Everytime I pay CRA tax installment, both HST or income tax, the money come out directly from this tax account.
Everytime I pay my personal tax, it also comes out of this tax account.
This account balance does NOT belong to me.
I hide it, so it is out of sight, out of mind.
I also hide my Profit account. Profit account is return on investment. You can think of it as a saving account.
You allocate a portion of your incoming cash as saving on the side.
Once a year or every now and then, you’ll see how much profit you could save up over time.
You can reinvest the profit into the business, such as buying new equipment, setting up a new office, whatever it is.
You can also choose to take your family on a nice vacation at the end of the year.
The idea is to allocate the cash on a regular basis to this account, hide it from your view, and a year later, you get to see how much return you have on your investment.
Now, in terms of owners compensation account, I personally like to hide it from my view as well. I allocate what I am entitled from working in the business, I might not take it out personally because I want to minimize the amount of personal taxes I need to pay.
So more often than not, I have a good balance left in this account.
I want to hide it from myself so I won’t go on a spending spree and lose them all.
Step 4: Make adjustments accordingly
The allocation percentage you see is the sample one that I am using in my business.
Every business is different and your compensation and spending is different.
The idea is to start somewhere and implement it.
The book profit first has some sample allocation percentages for you to start with.
Once you have committed to a set of percentage, start implementing them, and if it doesn’t work, revisit it in 3 months.
You can always start small, and slowly make changes to the allocation percentage.
What is the outcome?
Once you have this system set up, you can simply log into your account, check your balance.
You can easily see your account balance and how much profit you have made.
You know that you have enough money set aside just for tax purpose.
You might even start accumulating profit and you can surprise your family using the cash in your profit account with a Disney trip.
The opportunity is endless.
What if you are not a business owner?
This entire system can be applied to your personal spending as well.
You can setup different accounts for different purpose.
You can have a dedicated household expense account that pay for your home mortgage, utilities, everything related to your house.
You can have a saving account that would keep growing for you.
A travel account just to allow you to allocate a portion of your income to the travel budget.
And an emergency fund just in case.
If you want to save for a new house, you could even have a dedicated bank account just for that particular saving purpose.

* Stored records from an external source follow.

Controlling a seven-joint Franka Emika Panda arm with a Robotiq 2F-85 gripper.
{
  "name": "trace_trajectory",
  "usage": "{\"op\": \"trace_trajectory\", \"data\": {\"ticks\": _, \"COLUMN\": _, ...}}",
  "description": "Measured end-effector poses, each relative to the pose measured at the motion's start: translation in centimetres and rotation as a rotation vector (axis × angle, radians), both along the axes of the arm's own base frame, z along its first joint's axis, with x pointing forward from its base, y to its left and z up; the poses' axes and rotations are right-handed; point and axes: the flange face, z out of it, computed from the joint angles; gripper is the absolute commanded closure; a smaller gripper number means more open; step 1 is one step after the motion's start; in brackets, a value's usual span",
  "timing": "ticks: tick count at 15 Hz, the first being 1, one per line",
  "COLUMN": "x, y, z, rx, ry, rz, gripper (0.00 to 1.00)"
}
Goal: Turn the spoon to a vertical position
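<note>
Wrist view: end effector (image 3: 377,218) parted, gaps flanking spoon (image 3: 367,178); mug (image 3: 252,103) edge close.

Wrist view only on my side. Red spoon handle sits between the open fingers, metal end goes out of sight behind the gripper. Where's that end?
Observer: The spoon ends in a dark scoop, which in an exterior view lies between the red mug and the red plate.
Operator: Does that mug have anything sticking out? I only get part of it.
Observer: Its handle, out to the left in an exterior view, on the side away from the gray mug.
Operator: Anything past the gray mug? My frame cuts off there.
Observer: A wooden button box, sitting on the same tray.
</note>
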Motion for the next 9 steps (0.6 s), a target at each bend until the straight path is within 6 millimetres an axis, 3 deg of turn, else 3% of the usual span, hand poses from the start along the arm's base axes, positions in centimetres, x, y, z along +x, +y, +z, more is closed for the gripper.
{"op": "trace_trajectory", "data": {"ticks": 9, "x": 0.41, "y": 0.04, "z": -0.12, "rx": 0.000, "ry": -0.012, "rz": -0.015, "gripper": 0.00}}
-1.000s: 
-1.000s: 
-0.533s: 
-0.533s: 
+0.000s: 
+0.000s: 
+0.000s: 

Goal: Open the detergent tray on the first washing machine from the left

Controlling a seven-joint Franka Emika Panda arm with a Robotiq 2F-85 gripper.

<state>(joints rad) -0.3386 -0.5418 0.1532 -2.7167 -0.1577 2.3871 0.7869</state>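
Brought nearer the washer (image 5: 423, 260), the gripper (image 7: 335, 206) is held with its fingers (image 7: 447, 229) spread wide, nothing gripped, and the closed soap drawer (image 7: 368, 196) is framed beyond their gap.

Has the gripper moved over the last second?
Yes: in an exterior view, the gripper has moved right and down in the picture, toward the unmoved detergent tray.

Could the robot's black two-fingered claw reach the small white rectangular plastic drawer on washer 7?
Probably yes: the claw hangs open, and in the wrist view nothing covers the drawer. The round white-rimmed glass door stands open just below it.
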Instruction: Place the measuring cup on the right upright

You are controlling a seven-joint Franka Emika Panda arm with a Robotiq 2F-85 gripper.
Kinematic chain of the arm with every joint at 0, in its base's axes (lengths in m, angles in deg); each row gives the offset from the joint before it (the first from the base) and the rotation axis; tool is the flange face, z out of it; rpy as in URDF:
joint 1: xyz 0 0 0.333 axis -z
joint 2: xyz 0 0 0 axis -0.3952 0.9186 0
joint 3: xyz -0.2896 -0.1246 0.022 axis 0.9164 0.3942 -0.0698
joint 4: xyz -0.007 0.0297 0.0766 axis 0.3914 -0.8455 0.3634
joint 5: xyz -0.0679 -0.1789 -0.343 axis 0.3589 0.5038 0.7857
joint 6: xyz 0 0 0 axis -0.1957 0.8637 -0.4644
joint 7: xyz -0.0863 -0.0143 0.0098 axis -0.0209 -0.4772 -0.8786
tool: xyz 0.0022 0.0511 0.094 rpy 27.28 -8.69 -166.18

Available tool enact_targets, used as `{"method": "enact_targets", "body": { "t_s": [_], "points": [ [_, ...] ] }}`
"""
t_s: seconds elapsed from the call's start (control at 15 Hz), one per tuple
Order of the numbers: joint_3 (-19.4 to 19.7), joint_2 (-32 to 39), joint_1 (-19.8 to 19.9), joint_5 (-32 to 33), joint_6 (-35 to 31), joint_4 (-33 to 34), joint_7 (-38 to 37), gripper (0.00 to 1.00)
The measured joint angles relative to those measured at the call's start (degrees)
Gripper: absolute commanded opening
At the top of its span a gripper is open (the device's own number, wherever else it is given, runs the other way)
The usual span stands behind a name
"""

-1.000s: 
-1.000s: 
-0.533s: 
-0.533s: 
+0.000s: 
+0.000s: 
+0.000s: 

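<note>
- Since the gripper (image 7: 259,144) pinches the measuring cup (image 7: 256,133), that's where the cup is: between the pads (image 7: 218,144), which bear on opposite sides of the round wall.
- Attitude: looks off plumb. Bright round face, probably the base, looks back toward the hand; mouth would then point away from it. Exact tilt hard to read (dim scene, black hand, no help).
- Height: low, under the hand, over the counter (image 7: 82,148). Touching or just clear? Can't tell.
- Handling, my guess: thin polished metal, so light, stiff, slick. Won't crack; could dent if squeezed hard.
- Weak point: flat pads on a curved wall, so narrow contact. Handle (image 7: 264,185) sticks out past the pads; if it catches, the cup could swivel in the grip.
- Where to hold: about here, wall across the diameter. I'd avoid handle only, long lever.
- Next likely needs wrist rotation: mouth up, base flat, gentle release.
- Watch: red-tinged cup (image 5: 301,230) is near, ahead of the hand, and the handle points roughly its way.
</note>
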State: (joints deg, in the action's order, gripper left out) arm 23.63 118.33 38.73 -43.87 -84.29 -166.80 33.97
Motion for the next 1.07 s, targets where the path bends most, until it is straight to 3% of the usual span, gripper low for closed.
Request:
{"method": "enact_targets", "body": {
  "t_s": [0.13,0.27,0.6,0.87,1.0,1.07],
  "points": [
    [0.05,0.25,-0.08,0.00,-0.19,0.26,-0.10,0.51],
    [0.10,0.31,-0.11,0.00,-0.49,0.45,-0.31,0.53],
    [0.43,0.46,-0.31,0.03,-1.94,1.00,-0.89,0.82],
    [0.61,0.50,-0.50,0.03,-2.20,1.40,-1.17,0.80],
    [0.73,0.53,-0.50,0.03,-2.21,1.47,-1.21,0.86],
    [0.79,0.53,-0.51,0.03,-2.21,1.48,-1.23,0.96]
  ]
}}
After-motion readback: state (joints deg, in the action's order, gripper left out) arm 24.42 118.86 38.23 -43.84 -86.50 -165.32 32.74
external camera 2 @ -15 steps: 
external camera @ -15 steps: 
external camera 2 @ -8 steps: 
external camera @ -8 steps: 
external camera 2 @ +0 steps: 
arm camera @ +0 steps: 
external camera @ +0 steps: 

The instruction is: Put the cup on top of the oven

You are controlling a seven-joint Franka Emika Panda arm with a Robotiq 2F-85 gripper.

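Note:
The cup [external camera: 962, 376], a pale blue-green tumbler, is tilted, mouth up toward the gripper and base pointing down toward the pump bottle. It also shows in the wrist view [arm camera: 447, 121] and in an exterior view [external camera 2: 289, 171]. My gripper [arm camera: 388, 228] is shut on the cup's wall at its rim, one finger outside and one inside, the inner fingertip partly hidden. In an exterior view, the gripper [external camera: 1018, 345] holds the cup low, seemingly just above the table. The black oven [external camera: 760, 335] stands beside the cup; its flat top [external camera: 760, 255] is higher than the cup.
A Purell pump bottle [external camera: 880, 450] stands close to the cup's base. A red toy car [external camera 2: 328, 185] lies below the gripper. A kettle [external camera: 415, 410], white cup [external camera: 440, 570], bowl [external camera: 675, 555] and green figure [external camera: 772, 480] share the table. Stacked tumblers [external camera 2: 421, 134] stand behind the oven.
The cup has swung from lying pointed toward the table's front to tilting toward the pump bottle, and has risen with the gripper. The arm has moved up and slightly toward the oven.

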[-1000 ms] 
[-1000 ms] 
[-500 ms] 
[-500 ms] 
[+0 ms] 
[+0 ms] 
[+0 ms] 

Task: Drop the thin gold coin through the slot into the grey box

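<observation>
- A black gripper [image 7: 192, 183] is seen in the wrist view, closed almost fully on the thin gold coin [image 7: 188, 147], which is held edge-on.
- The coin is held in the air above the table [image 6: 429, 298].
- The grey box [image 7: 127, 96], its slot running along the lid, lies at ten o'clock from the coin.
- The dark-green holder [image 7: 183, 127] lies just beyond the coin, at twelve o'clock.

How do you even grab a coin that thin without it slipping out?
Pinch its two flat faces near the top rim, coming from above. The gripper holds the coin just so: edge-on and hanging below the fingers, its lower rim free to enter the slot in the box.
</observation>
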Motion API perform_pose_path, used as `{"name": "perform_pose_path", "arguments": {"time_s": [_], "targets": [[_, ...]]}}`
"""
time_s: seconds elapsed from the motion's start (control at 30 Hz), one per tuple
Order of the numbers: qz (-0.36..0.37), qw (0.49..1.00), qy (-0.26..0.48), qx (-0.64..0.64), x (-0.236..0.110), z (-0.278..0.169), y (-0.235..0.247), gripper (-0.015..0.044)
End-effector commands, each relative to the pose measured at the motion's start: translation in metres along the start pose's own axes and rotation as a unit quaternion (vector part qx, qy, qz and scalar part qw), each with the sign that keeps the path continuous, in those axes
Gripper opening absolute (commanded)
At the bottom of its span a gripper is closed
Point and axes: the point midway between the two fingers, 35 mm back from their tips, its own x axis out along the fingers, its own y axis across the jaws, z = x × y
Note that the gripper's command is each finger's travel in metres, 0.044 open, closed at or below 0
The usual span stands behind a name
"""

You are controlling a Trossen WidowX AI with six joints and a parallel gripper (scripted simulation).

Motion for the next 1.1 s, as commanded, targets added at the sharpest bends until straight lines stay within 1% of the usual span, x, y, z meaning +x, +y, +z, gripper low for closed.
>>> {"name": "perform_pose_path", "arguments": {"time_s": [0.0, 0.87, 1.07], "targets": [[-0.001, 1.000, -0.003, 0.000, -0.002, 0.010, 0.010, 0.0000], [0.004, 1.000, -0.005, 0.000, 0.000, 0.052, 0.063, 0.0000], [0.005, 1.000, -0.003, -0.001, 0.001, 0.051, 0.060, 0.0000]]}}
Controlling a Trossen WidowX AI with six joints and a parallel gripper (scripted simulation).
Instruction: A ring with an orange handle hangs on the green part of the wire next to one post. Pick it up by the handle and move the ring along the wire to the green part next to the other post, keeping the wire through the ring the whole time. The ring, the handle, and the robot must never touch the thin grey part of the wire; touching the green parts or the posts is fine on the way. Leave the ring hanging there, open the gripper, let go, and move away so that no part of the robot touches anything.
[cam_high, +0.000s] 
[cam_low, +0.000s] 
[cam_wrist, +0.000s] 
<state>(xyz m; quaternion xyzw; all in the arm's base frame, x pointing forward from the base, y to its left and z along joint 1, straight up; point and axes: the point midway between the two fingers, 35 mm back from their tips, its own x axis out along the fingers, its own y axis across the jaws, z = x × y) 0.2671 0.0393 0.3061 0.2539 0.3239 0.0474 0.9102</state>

The key is to hide it and allocate your funds on a regular basis. That said, one of the most crucial aspects of buying a new house (besides saving for it) could be looking for “off the market properties“. Off-market purchases can give you a higher chance of finding the perfect home since there is less competition; every home you see will be exclusive. Moreover, if you do not compete with other buyers, you can easily reach a mutually acceptable price with the seller. With this approach, you will have a better chance of finding a home that fits your budget.
Hopefully, all the information provides some insight to help you manage your cash and saving better.